● **What the task asks**:
Pull each line with the string "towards" from the entries.

____

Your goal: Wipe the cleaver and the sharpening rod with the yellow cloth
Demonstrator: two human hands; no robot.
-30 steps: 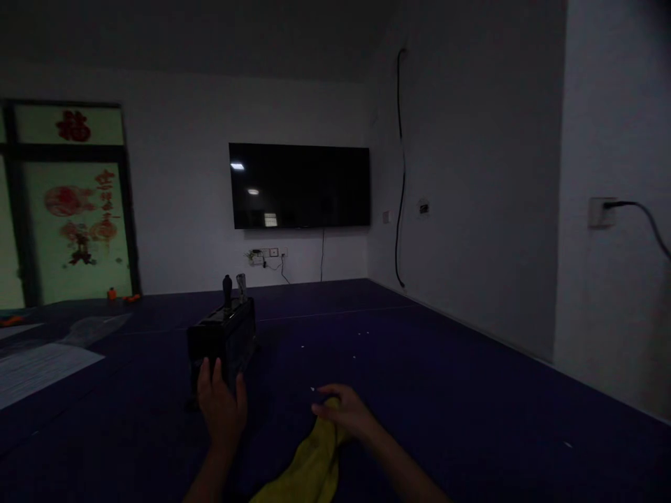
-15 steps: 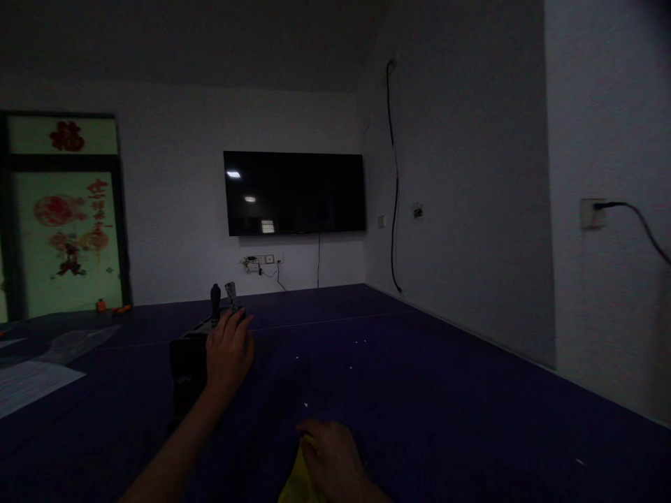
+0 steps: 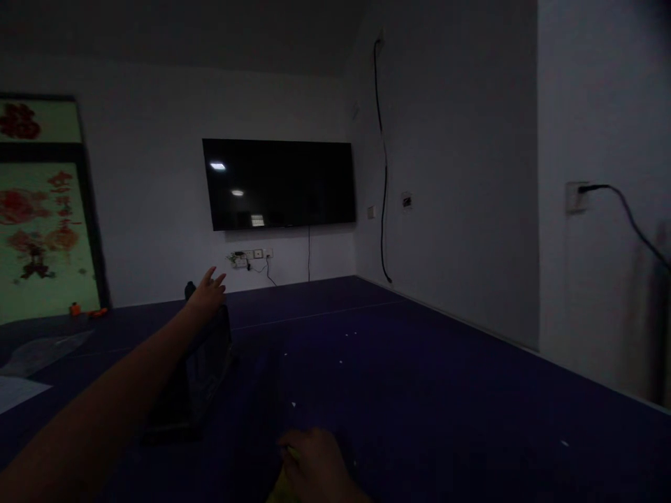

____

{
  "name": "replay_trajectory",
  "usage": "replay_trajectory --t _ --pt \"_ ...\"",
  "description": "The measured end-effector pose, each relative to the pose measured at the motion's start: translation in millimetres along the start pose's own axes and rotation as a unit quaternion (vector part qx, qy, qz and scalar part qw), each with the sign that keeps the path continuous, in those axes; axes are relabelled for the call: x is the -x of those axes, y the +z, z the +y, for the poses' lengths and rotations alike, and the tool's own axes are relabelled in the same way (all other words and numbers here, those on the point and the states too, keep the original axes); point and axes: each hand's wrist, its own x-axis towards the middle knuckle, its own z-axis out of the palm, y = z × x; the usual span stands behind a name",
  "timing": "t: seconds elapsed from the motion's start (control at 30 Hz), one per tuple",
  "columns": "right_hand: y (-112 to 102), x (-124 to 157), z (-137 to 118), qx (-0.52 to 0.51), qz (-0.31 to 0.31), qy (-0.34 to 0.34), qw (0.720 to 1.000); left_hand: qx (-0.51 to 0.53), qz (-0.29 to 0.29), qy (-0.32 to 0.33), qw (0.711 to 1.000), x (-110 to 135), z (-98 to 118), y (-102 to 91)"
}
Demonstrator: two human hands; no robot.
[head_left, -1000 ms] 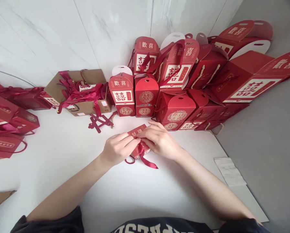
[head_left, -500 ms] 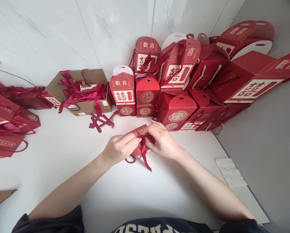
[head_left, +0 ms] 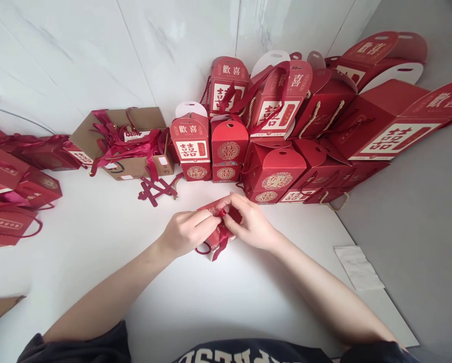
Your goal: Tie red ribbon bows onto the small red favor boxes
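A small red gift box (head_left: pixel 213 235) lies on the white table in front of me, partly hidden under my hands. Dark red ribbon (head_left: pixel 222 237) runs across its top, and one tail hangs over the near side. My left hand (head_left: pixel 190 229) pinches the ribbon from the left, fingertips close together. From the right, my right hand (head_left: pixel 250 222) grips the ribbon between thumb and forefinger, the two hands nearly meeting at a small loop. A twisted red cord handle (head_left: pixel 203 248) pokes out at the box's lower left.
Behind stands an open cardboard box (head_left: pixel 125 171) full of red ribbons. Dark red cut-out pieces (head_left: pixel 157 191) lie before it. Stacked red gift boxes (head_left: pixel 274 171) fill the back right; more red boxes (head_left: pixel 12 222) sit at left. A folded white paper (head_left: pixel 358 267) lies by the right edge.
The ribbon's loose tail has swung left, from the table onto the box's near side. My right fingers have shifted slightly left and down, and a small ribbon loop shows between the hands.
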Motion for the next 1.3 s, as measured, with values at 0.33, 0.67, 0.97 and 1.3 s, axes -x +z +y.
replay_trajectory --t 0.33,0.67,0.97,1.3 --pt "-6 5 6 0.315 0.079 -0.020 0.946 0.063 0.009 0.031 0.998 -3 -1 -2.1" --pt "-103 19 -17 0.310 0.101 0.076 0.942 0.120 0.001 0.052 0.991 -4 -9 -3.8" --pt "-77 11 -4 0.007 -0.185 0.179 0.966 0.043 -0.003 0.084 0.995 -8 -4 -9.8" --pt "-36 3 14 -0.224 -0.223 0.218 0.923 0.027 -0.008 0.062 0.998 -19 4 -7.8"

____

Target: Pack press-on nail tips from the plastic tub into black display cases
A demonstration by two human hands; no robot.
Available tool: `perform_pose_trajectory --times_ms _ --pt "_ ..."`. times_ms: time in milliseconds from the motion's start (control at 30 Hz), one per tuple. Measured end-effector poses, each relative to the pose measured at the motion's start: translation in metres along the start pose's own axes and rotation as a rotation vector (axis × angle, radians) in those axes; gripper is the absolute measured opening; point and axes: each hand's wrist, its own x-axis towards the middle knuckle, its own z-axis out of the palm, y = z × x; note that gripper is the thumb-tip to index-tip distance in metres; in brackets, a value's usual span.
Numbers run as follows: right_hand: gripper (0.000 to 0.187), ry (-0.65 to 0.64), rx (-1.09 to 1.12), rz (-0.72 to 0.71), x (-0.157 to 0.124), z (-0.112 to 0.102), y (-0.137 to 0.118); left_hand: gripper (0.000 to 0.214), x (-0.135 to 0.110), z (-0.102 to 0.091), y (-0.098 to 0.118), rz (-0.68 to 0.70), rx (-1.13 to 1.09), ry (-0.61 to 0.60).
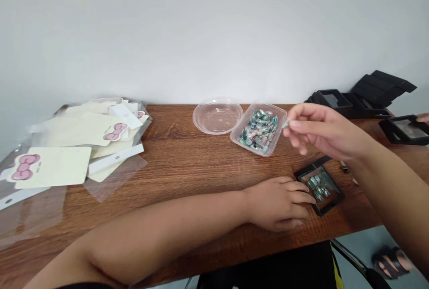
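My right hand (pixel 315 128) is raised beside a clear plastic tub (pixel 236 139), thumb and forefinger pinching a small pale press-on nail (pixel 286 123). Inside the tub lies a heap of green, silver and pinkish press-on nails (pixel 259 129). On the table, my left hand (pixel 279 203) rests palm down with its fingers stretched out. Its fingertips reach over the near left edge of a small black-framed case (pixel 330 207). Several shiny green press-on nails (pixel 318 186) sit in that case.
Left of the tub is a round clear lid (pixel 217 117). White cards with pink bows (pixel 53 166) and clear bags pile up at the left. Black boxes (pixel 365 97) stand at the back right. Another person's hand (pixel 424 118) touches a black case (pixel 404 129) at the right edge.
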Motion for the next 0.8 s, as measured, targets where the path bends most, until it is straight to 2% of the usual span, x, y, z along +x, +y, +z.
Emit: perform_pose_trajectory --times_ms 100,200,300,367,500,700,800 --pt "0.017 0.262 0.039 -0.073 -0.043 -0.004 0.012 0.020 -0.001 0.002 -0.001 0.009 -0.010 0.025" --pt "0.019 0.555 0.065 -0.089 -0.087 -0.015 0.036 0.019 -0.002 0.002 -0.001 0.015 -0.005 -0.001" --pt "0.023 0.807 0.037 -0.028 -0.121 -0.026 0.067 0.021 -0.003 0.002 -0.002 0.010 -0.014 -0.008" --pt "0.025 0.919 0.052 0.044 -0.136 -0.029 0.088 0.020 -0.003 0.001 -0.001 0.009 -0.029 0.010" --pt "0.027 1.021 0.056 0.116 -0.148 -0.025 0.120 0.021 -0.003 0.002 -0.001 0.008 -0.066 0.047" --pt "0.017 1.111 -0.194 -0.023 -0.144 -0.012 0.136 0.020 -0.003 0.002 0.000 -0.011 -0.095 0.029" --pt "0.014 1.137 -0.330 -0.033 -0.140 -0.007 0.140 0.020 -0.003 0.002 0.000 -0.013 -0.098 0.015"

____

● **Exercise answer**:
  "description": "The measured end-effector pose, each relative to the pose measured at the motion's start: translation in millimetres along the start pose's own axes and rotation as a unit quaternion (vector part qx, qy, qz and scalar part qw), each with the sign that keeps the path continuous, in those axes; axes are relabelled for the call: x is the -x of those axes, y the +z, z the +y, for the poses' lengths and rotations alike, and the tool's own axes are relabelled in the same way (all other words and numbers here, those on the point and the states too, keep the original axes); point and axes: each hand's wrist, its own x-axis towards the middle knuckle, its own z-axis out of the palm, y = z × x; the usual span stands behind a name",
Available tool: `perform_pose_trajectory --times_ms _ --pt "_ ..."`. times_ms: time in milliseconds from the motion's start (control at 30 Hz), one per tuple. Measured end-effector poses, each relative to the pose measured at the motion's start: translation in metres along the start pose's own axes and rotation as a rotation vector (axis × angle, radians) in those axes; gripper is the absolute measured opening; point and axes: each hand's wrist, its own x-axis towards the middle knuckle, its own z-axis out of the palm, y = z × x; note that gripper is the thumb-tip to index-tip distance in metres; in brackets, a value's usual span.

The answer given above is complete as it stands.